**THE TASK**
Copy out each line from the material where the word "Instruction" is found.

**RECORDS SUPPLIED**
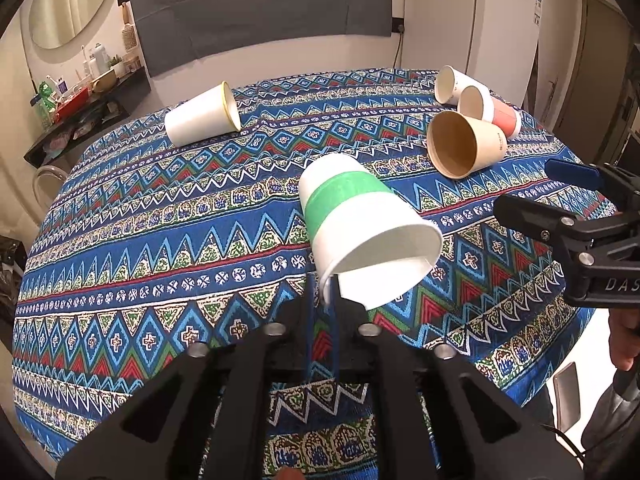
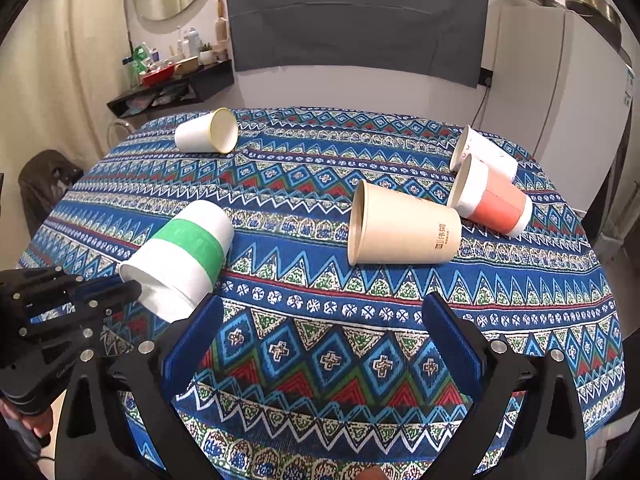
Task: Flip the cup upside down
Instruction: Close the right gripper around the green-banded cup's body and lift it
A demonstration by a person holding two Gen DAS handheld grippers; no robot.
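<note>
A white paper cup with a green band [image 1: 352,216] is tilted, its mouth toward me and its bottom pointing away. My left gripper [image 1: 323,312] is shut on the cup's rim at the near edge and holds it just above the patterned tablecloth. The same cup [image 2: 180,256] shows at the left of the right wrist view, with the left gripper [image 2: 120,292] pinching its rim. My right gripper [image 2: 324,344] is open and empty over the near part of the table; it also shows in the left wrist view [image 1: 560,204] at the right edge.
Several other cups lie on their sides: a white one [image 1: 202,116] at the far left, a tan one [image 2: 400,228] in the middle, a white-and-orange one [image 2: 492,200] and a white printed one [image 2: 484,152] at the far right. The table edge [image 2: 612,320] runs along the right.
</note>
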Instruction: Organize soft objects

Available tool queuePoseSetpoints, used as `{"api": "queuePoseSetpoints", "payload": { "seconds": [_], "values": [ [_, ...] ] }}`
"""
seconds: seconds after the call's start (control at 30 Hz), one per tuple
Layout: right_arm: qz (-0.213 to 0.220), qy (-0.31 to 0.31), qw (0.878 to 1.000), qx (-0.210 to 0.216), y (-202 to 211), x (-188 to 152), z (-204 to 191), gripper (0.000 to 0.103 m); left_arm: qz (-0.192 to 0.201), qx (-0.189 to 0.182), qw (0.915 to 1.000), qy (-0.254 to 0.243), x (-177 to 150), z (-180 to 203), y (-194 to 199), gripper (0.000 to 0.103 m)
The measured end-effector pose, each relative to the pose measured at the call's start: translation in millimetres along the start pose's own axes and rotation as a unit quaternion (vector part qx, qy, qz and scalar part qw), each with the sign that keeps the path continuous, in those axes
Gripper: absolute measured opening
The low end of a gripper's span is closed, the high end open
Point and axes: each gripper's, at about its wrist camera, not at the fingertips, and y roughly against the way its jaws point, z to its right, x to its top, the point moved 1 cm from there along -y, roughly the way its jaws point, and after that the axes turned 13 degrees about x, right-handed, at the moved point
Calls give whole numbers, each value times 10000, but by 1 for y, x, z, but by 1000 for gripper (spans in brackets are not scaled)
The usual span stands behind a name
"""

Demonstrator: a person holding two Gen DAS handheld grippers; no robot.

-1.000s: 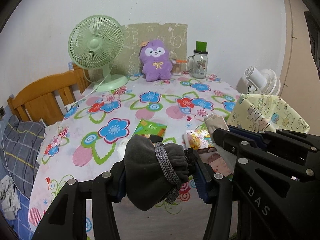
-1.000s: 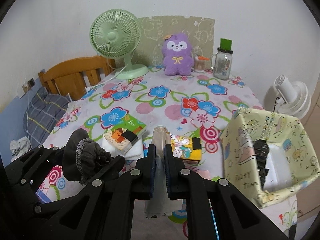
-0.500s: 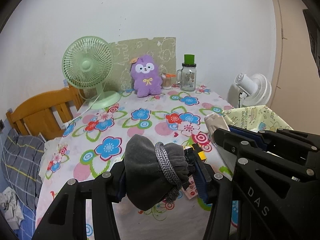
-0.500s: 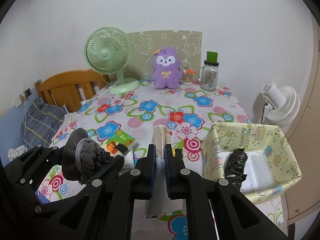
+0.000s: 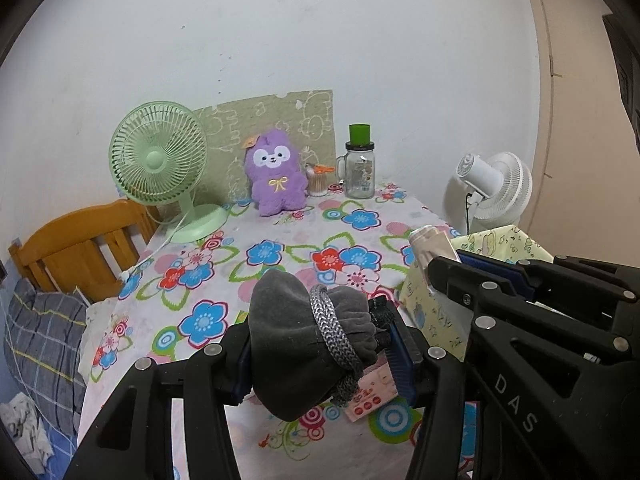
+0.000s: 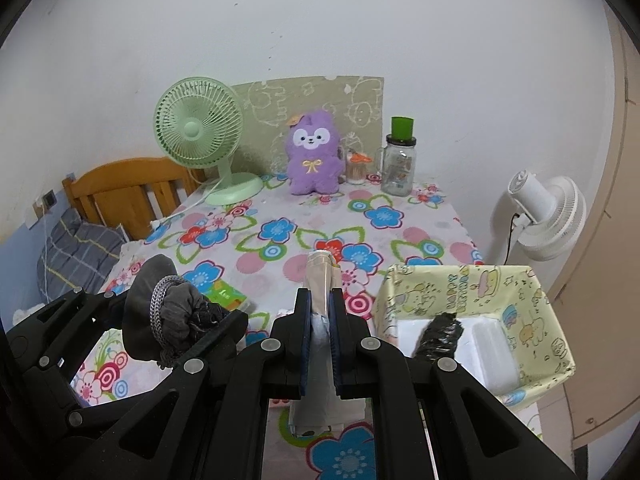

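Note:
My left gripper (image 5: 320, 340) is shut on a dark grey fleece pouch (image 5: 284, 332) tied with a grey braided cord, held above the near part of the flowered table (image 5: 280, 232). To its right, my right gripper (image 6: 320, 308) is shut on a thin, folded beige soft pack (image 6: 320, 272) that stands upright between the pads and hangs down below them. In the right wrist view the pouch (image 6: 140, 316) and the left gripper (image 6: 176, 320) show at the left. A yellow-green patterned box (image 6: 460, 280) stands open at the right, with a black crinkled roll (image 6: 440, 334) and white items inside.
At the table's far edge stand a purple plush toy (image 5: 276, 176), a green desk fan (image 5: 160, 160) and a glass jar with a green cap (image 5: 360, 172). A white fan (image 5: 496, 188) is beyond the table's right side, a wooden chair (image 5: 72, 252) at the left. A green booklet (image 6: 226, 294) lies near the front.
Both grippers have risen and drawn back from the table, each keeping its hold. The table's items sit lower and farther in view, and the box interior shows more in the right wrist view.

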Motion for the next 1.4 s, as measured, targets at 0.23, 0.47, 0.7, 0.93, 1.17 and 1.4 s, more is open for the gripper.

**EXERCISE RESULT**
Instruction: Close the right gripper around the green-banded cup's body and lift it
Instruction: Organize soft objects

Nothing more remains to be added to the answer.